The sky was a mixture of light blue and gray. The street down below was covered in the dry leaves of early October rattling up and down the street, around trees, under cars and getting caught in hedges and bushes. Another breeze whisked then through the Forman's yard, through the Pinciotti's on the corner and across an angle toward the Kutcher house. The trees in the neighborhood were bare, their empty limbs reaching up to the sky barren of their green summer foliage. It wasn't Halloween yet, but the neighborhood kids were already wearing plastic masks and scaring each other as they walked up the street to school. Along they way, the stomped through, crushing the dry leaves underfoot or raking them into the gutters at the edge of the curb. Kitty Forman had come down the driveway to get her morning newspaper. She stopped to beam a smile toward the children of her neighbors and regretted the fact she'd never be a grandmother. She so missed her own children. Laurie had vanished unto the underground of Chicago a few years ago… never to be seen again. Her youngest child, Eric… Well, he was another story she barely talked about. The neighborhood parents even talked about her being a bit off since his disappearance. He went off to a high school party several years ago, happy and smiling to be with his true love and best friends, and had never returned. To this day, no one was exactly sure what had happened to him. Kitty just faked her smile through her sorrow, took up the newspaper from her leaf-covered driveway and turned round in her furry slippers and bright pink robe to head back into the house, carrying the newspaper by the tip of its plastic cover. When she rolled the back door to the side, she caught the attention of her husband pouring himself a cup of coffee.
"Here's the newspaper…" She replied a bit matter-of-factly. "What would you like for breakfast?" She pulled her frying pan out from under the stove, placed it on the burner and turned on the heat. "I found this new thing at the store. It's like scrambled eggs from a carton. It's much easier than whipping the eggs myself."
"Kitty, you know I can't stand that processed stuff." He sat at the kitchen table and slipped the newspaper from its wrapper, shifting through it for the local news. "I'll just take coffee and toast." The curmudgeonly seventy-two year old was not enjoying his retirement as much as he had liked. He had a GI pension paying his bills, his house was paid for, he had taken Kitty on trips to Florida, the Grand Canyon and Mount Rushmore and yet, there was still something missing. He looked up to the empty seat before him and imagined the ghost of his son there. He could still picture him there. His gawky skinny frame, that cock-eyed smirking grin, that god awful lump of hair piled on his head and his constant insipid Star Wars references… just thinking about the pain in the ass made him want to reach out and smack him.
"No, you got to have some breakfast…" Kitty opened the refrigerator and took out the eggs. She took two eggs out from the carton and smacked them into the frying pan, dropping the shells in the trash under the sink. "How about bacon?"
"Don't worry about it." Red looked over at her. "I'm doing just fine."
"Good morning, Mrs. Forman…" A voice came from behind him. Red and Kitty turned round to Steven Hyde staying with them. The forty-something former felon just ambled over to the coffeepot to pour himself some coffee to wake his brain. Gone were the black rock-and-roll t-shirts, the torn t-shirts and boots. He was wearing a white shirt with a tie, tan khakis with black shoes and a tie. His curly brown hair was still there, but cut shorter than it was in his youth and joined by a thick bristling beard. He scowled a bit adding artificial sweetener to his caffeine. It was quite obvious that his life had taken a change into another direction since… the incident.

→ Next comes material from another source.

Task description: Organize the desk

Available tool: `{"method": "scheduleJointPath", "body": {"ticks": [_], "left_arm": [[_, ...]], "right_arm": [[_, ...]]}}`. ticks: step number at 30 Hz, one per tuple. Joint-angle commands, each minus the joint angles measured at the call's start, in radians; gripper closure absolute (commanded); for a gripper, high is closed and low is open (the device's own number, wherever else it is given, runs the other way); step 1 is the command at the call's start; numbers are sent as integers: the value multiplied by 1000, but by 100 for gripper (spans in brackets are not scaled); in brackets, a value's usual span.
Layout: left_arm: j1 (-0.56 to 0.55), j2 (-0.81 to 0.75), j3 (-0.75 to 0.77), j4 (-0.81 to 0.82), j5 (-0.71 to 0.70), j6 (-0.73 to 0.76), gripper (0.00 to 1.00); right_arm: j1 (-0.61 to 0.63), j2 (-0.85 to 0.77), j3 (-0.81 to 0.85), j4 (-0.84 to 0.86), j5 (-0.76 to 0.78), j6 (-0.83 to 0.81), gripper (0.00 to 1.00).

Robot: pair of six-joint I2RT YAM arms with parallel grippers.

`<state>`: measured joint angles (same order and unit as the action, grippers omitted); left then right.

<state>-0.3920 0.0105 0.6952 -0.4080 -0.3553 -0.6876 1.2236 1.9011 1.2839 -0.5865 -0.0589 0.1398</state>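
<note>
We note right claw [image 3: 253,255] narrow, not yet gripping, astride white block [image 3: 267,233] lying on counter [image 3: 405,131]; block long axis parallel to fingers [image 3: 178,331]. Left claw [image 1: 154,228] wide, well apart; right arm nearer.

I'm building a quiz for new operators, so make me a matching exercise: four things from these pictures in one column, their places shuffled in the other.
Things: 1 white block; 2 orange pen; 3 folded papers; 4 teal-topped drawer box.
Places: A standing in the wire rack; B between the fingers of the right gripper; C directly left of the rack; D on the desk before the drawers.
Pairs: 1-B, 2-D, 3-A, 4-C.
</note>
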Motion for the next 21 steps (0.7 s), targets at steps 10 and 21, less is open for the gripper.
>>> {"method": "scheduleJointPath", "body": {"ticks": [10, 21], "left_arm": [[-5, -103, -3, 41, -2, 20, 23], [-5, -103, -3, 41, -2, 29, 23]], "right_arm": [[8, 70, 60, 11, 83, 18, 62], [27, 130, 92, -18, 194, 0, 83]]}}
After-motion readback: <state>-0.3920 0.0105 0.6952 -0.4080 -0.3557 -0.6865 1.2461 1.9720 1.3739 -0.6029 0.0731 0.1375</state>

"Steven, how about some breakfast?" Kitty offered.
"Thanks a lot, Mrs. Forman, but I really got to be at the record shop early." He took a doughnut from the box at the table. "We've got a new shipment of records coming in plus a big Britney Spears promotion for her new album."
"Which one is she again?" Red could not keep track of all the current 90s pop stars. "Is she the one with the squeaky voice, the big chest or can't keep her clothes on?"
"She's the one who can't keep her clothes on." Hyde mugged a bit like the old Steven. "Kelso would have loved her!" He bit into his doughnut and sipped his coffee.
"I think Fez might have loved her too." Kitty was scrambling around the stovetop tossing things together. "Here you go, honey…" She gave him a sandwich with fried eggs in between two pieces of buttered toast. "Can't have you going hungry."
"Thanks a lot, Mrs. Forman…" Hyde smiled to her. She was just so wonderful to him while Red was still held a grudge against him. "See you, Red." He bit into the hasty sandwich and on out to his black 1995 Jeep out in the driveway. Red stewed at the table as his son's best friend headed off to his job. Listening to the Jeep backfiring its way down the driveway, the former Army sergeant rolled his eyes trying to keep from speaking his peace. He had a lot to ask the boy about involving his son, but he bided his time for now.
"There you see…" Kitty brought more toast to her husband. "You're talking again."
"That's not talking." Red sipped his coffee. "That's acknowledging his presence."
"Red Forman…" Kitty glared a bit. "How long are you going to harbor this grudge? We've known Steven since he was five years old! He did not kill Eric!"
"For Christ's sake, Kitty…" Red rose his voice to let loose. "Twenty years ago, Steven and the kids vanish at a party at the high school and are missing for twenty years, and then three months ago, the little creep gets flushed out of a deserted California sanitarium stoned out of his mind and screaming about ghosts and demonic clouds eating people and with no memory of the last twenty years! Just tell me, what do you think happened?"
"Red Forman, you're the biggest hypocrite in the world!!!" Kitty got his attention by laying into him. "When our son was alive, you put him through hell! If I had a dime for every time you threatened to put your foot up his ass or something, I could buy myself a car! A really nice one!!! You never liked Eric! You never liked being a dad to him! You treated him as if he wasn't even your son! The only one you really liked was Laurie and look what happed to her!!! You hated being a dad to Eric so don't sit there and grieve for the boy or even blame Steven for something that never happened! You drove Eric away!!!"
"Really…" Red looked at her nerve to chew him out. "And the others just followed him for the heck of it?"
"Well," Kitty turned round from venting her anger and poured herself some scrambled eggs. "I don't have all the answers! All I know is that Steven did not kill our son. When he says he doesn't recall getting dumped in that sanitarium, I believe him!"
"Let me say this…" Red pouted a bit and took a deep breath. Kitty stopped what she was doing to glare at him. "I admit that Steven has never wavered from that story, but why was he, Eric and the kids dumped in that place to begin with? Someone had to have taken them cross-country for that particular place and if that's the case, why would it take him twenty years to escape?" He leaned back having made his point. "Kitty, why were they there?"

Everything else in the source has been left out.